Requirement:
Scan the data below for the string "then". Copy every line where it appears.

Source material:
"""
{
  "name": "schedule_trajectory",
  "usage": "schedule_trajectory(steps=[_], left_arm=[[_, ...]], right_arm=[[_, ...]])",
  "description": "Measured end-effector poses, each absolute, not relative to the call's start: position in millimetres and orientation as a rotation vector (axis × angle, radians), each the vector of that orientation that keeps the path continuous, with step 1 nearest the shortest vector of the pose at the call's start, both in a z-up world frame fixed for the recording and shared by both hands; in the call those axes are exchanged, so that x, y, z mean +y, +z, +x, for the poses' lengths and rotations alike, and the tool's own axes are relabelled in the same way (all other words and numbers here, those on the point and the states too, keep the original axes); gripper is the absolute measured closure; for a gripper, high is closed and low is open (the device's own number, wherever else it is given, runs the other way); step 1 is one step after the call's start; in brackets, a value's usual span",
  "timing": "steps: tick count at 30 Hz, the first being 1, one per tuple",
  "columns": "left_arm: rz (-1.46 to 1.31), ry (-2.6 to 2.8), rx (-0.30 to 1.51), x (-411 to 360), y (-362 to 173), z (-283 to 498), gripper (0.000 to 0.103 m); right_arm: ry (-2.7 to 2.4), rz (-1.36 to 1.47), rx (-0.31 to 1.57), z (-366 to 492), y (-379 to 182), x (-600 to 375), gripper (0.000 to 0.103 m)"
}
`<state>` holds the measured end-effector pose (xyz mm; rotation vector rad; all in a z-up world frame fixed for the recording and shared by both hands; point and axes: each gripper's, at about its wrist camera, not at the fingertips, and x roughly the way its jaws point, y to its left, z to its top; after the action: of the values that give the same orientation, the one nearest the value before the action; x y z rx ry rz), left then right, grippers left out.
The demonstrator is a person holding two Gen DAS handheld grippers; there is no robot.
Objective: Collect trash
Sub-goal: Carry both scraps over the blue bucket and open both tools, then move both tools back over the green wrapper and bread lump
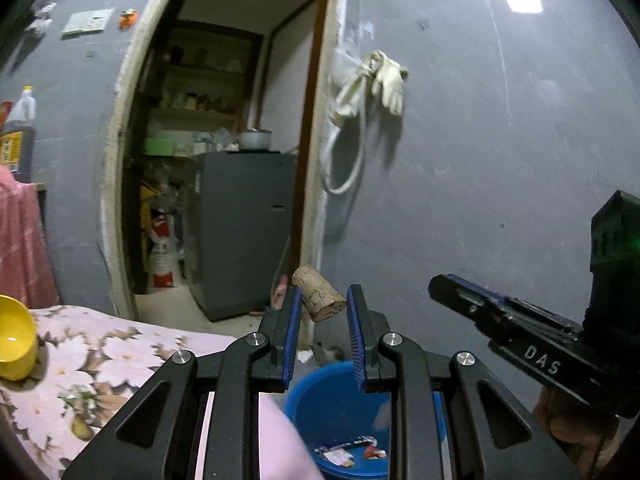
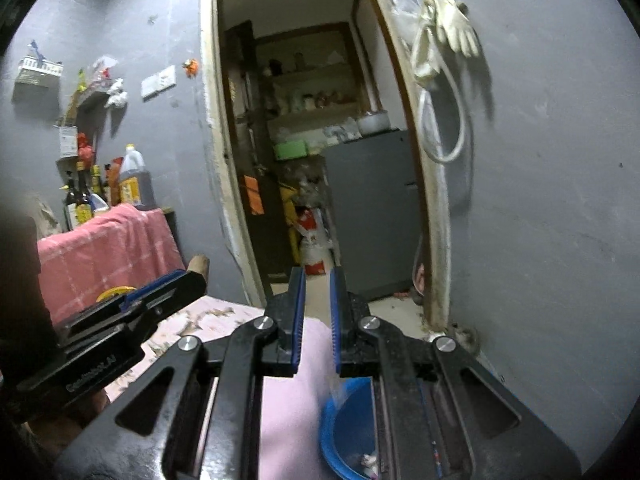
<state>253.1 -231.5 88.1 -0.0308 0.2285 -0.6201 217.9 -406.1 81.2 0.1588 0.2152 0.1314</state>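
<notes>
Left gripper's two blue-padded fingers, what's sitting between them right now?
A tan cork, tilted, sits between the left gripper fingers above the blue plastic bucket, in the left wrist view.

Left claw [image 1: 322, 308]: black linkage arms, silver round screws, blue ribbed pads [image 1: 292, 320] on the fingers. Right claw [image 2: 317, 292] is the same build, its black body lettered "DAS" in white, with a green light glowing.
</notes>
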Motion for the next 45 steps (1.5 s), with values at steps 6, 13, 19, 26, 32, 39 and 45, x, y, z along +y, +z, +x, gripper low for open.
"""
Response to the exercise:
`<state>` holds the measured end-effector pose (xyz mm; rotation vector rad; all in a z-up world frame fixed for the recording and shared by both hands; point and axes: each gripper's, at about its wrist camera, not at the fingertips, and x roughly the way its jaws point, y to its left, z to its top; after the action: of the values that give the same orientation, the one nearest the value before the action; x y z rx ry rz), left then right, grippers left out.
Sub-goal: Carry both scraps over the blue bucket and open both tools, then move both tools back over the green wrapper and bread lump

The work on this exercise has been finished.